- Birpur Kalan Location in Uttar Pradesh, India
- Coordinates: 27°05′40″N 79°10′11″E﻿ / ﻿27.09442°N 79.1697°E
- Country: India
- State: Uttar Pradesh
- District: Mainpuri
- Tehsil: Bhongaon

Area
- • Total: 3.965 km^{2} (1.531 sq mi)

Population (2011)
- • Total: 3,621
- • Density: 913.2/km^{2} (2,365/sq mi)
- Time zone: UTC+5:30 (IST)

= Birpur Kalan =

Village in Uttar Pradesh, India

Birpur Kalan is a village in Jagir block of Mainpuri district, Uttar Pradesh. As of 2011, it had a total population of 3,621, in 515 households.

== Demographics ==
As of 2011, Birpur Kalan had a population of 3,621, in 515 households. This population was 54.2% male (1,962) and 45.8% female (1,659). The 0-6 age group numbered 597 (322 male and 275 female), or 16.5% of the total population. 323 residents were members of Scheduled Castes, or 8.9% of the total.
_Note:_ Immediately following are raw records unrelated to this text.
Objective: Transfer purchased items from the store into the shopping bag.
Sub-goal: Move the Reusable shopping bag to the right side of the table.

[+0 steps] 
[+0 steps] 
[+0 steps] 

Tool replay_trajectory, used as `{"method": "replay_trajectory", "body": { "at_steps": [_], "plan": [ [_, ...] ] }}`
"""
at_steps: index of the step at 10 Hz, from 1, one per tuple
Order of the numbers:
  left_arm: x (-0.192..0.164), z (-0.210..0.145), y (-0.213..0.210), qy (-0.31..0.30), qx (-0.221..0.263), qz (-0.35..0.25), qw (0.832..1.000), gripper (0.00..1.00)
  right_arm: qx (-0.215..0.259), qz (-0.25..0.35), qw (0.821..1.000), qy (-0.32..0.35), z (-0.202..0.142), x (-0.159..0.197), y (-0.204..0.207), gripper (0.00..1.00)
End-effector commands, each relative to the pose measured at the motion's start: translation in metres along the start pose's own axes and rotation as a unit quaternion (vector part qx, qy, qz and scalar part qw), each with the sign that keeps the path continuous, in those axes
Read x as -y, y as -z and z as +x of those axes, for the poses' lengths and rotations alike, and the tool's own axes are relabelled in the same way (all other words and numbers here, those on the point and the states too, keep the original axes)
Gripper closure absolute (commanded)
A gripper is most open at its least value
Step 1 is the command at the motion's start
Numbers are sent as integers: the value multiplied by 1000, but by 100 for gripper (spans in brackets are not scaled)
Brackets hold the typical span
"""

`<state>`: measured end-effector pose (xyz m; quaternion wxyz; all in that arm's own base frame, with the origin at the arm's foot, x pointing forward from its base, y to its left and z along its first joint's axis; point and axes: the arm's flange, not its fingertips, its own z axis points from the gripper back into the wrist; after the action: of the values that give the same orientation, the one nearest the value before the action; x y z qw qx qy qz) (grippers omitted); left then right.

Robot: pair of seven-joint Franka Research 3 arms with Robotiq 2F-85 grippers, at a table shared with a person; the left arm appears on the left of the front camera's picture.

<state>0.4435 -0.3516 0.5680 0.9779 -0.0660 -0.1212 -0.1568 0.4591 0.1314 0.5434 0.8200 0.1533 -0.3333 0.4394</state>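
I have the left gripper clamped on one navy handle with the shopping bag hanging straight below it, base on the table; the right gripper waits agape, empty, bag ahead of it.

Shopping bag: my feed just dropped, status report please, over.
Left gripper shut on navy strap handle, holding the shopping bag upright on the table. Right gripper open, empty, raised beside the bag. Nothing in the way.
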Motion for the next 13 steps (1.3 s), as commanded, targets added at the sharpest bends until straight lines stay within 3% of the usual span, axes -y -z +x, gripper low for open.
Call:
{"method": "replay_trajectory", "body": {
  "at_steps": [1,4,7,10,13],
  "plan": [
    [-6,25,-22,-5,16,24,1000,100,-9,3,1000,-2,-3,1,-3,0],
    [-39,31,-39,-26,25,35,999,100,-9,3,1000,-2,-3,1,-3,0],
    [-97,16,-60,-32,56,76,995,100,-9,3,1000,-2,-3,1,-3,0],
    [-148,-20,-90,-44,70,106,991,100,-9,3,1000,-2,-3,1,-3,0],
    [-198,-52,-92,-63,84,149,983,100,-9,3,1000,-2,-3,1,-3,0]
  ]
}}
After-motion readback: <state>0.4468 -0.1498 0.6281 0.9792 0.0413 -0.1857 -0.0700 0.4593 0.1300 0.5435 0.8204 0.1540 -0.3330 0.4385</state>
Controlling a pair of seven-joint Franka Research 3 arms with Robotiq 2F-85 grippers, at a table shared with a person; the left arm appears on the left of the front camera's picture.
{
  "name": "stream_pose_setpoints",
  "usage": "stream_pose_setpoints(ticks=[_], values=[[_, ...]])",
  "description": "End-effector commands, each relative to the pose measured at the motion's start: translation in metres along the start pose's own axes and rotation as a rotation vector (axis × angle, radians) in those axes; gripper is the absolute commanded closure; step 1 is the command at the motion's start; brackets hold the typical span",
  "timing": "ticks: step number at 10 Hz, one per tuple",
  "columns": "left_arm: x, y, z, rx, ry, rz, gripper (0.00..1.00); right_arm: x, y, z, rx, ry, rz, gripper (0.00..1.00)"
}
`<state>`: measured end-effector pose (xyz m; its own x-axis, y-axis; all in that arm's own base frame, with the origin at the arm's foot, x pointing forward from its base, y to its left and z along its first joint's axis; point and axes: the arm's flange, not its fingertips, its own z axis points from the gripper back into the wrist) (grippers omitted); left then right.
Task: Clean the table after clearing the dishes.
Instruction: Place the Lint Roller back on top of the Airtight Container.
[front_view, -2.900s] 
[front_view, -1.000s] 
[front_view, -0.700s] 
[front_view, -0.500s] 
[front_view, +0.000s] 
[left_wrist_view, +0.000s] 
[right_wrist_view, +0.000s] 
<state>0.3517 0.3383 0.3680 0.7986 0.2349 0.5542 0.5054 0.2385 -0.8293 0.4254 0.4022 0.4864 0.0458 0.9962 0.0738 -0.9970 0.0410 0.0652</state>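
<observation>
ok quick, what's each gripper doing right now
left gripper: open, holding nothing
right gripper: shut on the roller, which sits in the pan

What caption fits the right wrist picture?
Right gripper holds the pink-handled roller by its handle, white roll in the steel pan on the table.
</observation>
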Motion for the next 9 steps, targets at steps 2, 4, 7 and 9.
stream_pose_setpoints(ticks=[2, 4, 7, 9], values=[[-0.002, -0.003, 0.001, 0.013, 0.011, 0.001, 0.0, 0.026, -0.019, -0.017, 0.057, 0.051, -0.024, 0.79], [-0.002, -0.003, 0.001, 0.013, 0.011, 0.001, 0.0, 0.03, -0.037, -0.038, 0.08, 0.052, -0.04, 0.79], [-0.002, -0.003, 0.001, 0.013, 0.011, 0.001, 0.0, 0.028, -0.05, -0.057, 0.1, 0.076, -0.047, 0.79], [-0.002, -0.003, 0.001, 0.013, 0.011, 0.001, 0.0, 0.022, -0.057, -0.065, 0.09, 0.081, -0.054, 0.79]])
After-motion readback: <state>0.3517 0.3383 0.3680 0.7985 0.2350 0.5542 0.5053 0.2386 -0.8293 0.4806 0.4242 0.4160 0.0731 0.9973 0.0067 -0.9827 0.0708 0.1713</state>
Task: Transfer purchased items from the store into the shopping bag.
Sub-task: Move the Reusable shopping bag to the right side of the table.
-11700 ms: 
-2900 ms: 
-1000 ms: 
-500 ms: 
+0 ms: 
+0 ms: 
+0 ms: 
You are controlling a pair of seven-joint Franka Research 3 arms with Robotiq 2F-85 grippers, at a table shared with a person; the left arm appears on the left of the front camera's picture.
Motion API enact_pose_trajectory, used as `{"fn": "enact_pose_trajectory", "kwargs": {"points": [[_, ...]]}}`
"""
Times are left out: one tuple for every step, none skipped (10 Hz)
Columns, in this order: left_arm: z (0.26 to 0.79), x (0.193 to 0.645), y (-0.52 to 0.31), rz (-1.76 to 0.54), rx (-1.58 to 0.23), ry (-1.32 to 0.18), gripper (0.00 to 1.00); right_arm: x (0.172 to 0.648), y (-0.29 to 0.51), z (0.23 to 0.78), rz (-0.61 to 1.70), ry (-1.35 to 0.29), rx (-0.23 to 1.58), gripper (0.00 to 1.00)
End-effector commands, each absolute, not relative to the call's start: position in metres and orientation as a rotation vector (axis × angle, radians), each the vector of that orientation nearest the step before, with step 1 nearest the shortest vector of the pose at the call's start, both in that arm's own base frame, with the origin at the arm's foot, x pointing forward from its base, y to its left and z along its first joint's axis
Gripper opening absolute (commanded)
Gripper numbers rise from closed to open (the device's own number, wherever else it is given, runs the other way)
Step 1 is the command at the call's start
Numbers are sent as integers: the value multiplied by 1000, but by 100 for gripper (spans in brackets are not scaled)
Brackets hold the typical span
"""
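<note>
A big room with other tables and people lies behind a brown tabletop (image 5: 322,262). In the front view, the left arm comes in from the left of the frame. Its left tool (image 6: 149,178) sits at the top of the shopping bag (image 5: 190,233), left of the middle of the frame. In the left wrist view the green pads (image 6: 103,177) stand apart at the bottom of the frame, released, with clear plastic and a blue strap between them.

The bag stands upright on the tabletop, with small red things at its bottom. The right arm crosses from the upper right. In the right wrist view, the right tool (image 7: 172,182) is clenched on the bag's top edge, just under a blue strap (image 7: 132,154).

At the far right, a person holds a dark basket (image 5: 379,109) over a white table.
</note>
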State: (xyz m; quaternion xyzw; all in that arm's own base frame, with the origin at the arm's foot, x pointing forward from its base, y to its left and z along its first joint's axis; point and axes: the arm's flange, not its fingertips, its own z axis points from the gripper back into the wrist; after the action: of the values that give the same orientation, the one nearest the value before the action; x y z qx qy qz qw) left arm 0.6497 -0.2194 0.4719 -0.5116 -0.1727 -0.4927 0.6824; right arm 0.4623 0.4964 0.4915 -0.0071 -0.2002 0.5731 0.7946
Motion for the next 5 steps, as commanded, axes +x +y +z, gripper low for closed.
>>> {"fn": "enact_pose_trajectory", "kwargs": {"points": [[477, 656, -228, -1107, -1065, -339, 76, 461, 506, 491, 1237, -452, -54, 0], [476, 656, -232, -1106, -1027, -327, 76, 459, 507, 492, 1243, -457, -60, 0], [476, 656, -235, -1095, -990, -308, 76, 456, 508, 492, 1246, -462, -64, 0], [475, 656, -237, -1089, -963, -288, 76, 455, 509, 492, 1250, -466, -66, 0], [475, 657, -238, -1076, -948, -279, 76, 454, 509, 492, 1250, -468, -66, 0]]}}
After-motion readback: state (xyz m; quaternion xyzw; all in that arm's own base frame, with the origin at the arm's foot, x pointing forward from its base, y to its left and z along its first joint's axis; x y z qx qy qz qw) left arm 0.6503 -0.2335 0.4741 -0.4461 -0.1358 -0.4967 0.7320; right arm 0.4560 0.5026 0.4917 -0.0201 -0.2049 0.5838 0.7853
The 1981 census recorded Birpur Kalan as having a population of 1,805 people, in 319 households.

The 1961 census recorded Birpur Kalan as comprising 5 hamlets, with a total population of 1,276 people (676 male and 600 female), in 248 households and 179 physical houses. The area of the village was given as 991 acres.

== Infrastructure ==
As of 2011, Birpur Kalan had 1 primary school; it did not have any healthcare facilities. Drinking water was provided by tap, well, hand pump, and tube well; there were no public toilets. The village had a post office but no public library; there was at least some access to electricity for all purposes. Streets were made of both kachcha and pakka materials.